Ismail Baghaei, porte-parole du ministère iranien des Affaires étrangères, a exprimé son regret face à l’insistance du Conseil de coopération du Golfe (CCG) à répéter les « allégations infondées et incorrectes » des Émirats arabes unis concernant les îles iraniennes d’Abu Musa, de la Grande Tunb et de la Petite Tunb. Réagissant au communiqué final du 46e sommet des dirigeants du CCG, Baghaei a condamné ces revendications et a fermement insisté sur le fait que ces trois îles sont des parties « indissociables » du territoire souverain de l’Iran. Il a ajouté que toute prétention territoriale à leur encontre est « fondamentalement infondée et invalide », et qu’elle contredit clairement le principe du respect de l’intégrité territoriale des États et du bon voisinage.
Le porte-parole a rappelé la souveraineté « effective, continue et incontestée » de l’Iran sur ces îles pendant de nombreux siècles. Il a souligné que la répétition d’une allégation infondée concernant une partie du territoire d’un État ne modifie ni les réalités géographiques et historiques, ni ne crée de droit juridique pour le réclamant.
Baghaei a également réitéré la politique de la République islamique d’Iran en faveur du bon voisinage et de la coopération avec les pays voisins pour renforcer les relations et préserver la sécurité et la stabilité régionales. Il a appelé les Émirats arabes unis et le Conseil de coopération du Golfe à s’abstenir de prendre des positions « provocatrices » et contraires au bon voisinage envers l’Iran.

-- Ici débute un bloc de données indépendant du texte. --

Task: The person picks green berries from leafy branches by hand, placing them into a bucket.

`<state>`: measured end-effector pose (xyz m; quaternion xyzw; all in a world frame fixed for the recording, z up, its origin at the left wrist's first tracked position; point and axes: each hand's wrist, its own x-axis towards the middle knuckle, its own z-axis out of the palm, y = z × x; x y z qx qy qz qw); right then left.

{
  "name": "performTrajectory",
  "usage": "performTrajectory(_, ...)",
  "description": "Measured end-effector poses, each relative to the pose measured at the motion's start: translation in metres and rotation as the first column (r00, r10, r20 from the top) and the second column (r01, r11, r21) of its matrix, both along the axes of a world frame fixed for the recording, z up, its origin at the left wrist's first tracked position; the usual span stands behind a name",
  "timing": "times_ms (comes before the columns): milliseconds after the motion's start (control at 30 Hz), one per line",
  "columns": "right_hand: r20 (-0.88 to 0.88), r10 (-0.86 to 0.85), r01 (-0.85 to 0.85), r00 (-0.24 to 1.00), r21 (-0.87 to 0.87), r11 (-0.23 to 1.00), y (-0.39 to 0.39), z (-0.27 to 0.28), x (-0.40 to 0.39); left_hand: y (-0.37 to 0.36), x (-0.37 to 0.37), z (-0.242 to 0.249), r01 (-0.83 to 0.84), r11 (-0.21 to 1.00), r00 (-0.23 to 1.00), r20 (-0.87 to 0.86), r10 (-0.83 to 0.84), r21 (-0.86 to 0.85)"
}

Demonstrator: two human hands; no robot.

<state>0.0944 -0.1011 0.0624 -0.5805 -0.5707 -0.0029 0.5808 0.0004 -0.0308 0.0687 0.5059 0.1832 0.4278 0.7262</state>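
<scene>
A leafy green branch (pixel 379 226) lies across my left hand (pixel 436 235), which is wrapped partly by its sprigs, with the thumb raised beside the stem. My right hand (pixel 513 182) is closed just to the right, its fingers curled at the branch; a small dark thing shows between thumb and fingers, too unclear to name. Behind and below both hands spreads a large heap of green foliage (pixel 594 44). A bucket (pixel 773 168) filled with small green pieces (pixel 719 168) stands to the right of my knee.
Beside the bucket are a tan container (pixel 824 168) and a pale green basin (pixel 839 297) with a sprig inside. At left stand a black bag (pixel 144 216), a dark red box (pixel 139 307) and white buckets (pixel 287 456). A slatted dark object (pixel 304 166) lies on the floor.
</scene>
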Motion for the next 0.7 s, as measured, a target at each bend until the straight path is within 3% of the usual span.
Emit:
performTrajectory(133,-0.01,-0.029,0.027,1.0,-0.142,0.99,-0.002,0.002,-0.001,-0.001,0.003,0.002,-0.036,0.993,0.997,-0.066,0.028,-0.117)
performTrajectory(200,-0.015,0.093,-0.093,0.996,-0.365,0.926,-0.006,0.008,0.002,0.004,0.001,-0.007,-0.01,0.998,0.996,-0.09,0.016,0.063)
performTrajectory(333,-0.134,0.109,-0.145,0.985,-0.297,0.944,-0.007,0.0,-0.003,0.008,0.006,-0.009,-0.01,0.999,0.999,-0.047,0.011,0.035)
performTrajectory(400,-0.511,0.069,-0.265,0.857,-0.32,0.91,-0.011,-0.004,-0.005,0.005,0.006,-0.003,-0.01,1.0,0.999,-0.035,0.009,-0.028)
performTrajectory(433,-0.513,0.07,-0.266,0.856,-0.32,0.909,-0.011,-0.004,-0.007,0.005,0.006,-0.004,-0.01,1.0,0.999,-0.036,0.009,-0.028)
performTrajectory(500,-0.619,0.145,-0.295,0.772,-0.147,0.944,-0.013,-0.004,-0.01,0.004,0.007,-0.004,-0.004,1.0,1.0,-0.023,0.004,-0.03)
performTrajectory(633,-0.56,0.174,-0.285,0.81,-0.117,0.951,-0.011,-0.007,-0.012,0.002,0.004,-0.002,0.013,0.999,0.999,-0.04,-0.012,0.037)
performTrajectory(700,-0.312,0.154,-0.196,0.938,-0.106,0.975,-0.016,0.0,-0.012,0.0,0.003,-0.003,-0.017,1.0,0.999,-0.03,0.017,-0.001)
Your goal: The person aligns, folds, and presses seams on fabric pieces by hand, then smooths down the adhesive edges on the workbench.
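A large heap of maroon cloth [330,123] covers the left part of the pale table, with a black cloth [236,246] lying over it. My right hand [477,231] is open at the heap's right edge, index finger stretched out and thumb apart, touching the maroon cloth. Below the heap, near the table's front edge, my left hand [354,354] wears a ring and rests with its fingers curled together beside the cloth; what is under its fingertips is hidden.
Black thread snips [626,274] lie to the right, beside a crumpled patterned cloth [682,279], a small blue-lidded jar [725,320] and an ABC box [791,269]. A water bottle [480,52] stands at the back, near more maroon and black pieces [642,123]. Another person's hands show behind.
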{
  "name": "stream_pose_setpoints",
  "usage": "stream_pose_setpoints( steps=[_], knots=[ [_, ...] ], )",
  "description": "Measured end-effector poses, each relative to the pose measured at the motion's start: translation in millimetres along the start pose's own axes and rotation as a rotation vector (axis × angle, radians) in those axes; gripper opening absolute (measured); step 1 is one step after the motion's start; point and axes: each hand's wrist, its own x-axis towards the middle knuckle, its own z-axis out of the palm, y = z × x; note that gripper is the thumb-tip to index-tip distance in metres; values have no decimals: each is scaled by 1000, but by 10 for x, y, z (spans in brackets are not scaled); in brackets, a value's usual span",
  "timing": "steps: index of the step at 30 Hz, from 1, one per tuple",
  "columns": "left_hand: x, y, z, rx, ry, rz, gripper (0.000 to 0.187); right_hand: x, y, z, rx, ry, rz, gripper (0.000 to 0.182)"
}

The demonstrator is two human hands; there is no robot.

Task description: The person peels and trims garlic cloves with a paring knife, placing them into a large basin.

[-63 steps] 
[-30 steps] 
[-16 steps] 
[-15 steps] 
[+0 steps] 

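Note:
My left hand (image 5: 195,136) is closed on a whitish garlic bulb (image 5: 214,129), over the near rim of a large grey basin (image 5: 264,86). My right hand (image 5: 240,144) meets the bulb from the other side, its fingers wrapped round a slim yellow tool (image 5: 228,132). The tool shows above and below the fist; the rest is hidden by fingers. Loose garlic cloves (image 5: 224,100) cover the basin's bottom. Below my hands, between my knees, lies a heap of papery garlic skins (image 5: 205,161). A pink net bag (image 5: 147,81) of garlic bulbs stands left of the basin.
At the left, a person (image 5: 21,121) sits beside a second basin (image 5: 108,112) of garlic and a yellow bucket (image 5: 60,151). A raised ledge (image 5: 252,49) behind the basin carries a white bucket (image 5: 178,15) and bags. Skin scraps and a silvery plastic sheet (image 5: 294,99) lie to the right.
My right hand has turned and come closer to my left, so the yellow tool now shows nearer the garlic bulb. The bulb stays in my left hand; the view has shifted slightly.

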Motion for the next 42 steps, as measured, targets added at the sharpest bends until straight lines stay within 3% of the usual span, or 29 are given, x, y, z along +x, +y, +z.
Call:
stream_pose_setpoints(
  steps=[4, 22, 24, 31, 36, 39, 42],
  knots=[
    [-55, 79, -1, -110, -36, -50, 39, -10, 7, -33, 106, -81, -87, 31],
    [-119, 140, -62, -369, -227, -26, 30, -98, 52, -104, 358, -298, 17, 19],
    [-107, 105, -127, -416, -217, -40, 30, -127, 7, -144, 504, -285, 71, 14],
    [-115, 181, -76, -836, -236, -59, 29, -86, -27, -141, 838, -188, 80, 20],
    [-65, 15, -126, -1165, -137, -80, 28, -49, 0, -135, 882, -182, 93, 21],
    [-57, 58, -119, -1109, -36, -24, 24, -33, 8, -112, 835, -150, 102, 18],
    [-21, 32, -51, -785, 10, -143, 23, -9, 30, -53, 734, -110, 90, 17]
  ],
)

Enfin, concernant le différend sur le champ pétrolier d’Arash (connu sous le nom d’Al-Dorra au Koweït), le porte-parole a souligné la détermination de l’Iran à poursuivre ses droits sur cette ressource. Il a qualifié les revendications unilatérales à son sujet d’« invalides », précisant que l’émission de déclarations répétitives et de revendications unilatérales ne confère aucun droit légal à l’État du Koweït. Selon lui, parvenir à un accord « équitable et durable » sur ce champ pétrolier nécessite un dialogue bilatéral, des efforts conjoints et la création d’un environnement positif et constructif pour servir les intérêts mutuels.